▸ **Instructions for the task**:
Using the records below, quote only the span that opens with the line containing "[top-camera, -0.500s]" and closes with the line containing "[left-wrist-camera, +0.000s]", exactly and inclusively.

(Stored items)
====

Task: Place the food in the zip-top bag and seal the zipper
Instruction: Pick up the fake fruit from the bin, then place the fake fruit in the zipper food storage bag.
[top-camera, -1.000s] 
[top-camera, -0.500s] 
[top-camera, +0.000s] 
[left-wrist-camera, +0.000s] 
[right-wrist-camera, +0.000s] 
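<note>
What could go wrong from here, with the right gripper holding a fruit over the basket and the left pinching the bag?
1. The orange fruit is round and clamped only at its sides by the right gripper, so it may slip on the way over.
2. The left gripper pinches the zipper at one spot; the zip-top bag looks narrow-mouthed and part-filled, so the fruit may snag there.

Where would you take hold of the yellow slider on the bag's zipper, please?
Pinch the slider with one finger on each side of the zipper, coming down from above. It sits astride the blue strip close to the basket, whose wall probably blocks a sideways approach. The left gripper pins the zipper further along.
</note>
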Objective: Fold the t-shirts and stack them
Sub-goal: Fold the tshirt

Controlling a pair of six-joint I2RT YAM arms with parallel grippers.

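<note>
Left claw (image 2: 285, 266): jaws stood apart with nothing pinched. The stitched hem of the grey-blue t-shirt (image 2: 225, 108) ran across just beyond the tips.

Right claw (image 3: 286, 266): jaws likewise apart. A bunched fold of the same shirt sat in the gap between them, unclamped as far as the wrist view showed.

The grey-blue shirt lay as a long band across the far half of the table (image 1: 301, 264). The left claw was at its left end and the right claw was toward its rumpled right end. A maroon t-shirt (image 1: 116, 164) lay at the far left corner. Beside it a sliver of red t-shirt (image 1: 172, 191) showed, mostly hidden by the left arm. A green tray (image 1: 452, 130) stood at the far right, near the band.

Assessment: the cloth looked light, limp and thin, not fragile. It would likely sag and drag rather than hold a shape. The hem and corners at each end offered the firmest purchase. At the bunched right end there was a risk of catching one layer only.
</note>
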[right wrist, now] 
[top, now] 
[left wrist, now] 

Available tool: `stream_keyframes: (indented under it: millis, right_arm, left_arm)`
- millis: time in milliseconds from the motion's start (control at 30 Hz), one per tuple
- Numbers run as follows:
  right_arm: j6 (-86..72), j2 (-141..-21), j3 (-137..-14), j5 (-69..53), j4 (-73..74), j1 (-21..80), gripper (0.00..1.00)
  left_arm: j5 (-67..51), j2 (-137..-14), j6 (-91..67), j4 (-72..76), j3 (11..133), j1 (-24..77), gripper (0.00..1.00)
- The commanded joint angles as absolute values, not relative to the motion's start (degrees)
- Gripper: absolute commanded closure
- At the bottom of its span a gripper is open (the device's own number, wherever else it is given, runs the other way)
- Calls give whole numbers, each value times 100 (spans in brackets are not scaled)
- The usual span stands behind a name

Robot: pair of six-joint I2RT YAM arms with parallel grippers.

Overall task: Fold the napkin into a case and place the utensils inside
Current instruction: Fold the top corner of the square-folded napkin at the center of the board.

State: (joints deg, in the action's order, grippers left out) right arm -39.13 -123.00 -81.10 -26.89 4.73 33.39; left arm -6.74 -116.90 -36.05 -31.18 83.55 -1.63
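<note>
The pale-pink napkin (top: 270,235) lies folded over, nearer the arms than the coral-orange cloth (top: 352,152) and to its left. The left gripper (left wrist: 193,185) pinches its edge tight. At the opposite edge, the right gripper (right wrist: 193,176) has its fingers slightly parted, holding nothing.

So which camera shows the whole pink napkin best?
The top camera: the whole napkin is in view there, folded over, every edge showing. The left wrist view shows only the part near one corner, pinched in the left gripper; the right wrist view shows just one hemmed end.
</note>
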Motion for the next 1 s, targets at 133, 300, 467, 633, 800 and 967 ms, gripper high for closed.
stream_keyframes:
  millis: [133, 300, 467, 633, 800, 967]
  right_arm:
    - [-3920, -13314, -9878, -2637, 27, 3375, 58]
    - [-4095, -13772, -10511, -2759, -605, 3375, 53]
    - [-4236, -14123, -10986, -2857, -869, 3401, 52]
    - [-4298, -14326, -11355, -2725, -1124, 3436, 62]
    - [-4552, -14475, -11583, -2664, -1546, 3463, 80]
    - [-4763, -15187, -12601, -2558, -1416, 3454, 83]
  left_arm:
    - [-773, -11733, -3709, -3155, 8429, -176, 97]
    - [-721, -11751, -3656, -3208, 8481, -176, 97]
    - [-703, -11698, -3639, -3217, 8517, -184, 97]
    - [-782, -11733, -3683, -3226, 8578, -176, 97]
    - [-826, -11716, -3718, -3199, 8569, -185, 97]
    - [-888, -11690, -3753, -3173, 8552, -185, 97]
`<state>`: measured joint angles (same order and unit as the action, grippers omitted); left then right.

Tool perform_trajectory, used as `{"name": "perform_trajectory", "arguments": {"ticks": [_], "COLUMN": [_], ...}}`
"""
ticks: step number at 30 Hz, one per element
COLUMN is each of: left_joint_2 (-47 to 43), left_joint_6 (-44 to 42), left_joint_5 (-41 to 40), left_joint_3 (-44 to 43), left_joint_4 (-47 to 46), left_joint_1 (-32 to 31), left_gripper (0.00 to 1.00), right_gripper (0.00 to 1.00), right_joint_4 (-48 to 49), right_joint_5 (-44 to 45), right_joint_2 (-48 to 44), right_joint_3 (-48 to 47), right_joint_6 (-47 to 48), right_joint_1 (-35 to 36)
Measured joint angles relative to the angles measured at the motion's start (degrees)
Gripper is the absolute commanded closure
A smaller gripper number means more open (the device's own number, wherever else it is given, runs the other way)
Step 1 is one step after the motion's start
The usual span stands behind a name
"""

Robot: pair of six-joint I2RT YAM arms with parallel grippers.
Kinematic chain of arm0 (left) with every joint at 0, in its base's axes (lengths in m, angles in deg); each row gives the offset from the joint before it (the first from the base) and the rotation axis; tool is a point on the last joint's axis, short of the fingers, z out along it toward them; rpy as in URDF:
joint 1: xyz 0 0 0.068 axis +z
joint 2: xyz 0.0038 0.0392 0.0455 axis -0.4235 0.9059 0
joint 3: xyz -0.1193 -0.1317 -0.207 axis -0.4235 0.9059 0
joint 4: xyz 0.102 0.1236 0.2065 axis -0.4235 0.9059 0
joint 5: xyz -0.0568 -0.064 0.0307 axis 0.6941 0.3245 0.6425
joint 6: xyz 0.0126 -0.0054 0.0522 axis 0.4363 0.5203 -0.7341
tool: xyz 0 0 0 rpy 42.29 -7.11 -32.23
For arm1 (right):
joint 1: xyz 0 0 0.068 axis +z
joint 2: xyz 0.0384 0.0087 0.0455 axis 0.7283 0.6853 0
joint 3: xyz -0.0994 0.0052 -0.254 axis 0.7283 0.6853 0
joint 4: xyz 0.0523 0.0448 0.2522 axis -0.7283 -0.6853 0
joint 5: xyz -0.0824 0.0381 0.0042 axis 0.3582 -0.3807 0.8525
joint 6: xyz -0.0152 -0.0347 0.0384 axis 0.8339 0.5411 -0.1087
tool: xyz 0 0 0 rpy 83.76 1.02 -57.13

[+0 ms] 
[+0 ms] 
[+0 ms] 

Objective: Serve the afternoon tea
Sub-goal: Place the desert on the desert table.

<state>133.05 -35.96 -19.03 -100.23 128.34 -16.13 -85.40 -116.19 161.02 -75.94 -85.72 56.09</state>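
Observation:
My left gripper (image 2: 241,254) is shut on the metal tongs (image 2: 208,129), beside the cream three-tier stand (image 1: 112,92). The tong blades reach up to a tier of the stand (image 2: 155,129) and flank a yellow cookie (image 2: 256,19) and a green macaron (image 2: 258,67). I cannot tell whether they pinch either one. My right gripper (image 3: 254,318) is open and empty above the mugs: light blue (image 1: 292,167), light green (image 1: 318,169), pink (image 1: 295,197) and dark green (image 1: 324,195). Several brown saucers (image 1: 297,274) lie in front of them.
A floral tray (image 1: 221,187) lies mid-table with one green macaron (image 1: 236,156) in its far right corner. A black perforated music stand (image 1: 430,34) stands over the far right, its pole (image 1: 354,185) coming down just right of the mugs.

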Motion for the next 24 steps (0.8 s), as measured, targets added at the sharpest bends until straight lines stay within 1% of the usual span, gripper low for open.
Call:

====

▸ **Written response**:
[top-camera, -0.500s] 
[top-camera, +0.000s] 
[left-wrist-camera, +0.000s] 

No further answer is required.